Starting with the line that contains "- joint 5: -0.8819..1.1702" and stopping after the line that contains "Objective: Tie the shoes", return each line below exactly as written, with no others.

════════════════════

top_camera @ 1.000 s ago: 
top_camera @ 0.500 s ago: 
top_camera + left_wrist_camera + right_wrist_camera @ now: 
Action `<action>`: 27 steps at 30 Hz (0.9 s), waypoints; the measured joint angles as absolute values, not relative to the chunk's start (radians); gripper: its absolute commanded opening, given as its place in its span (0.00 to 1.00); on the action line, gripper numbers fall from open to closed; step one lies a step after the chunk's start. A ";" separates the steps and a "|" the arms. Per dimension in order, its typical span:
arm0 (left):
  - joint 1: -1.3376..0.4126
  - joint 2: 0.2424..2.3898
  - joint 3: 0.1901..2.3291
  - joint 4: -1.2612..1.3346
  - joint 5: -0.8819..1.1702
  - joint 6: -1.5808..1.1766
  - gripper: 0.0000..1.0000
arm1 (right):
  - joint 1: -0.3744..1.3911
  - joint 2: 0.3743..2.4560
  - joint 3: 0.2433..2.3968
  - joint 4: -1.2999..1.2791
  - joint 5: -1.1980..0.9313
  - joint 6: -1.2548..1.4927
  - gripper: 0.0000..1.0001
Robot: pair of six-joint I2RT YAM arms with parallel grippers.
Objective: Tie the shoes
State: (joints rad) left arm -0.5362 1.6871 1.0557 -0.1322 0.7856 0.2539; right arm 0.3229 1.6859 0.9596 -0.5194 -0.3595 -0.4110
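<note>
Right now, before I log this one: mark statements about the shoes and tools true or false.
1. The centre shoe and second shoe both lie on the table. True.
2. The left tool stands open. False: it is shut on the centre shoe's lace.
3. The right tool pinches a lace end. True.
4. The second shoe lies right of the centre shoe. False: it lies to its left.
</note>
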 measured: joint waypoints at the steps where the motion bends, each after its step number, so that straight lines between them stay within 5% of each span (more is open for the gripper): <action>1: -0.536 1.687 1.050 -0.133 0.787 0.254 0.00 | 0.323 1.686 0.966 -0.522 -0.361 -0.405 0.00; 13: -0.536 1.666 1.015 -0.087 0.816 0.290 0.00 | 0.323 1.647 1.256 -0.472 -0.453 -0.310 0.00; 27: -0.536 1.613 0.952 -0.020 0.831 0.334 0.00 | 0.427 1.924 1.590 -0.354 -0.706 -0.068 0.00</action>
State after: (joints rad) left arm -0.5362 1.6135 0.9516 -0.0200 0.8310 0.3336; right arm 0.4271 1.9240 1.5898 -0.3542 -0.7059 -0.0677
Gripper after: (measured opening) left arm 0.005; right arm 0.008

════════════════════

Exercise response:
  - joint 5: -0.8819..1.1702
  - joint 6: -1.5808..1.1766
  - gripper: 0.0000..1.0000
arm1 (right):
  - joint 1: -0.3744..1.3911
  - joint 2: 0.3743..2.4560
  - joint 3: 0.2433..2.3968
  - joint 4: -1.2999..1.2791
  - joint 5: -1.1980..0.9313
  - joint 6: -1.2548..1.4927
  - gripper: 0.0000..1.0001
Robot: pair of six-joint I2RT YAM arms with parallel grippers.
Objective: Tie the shoes

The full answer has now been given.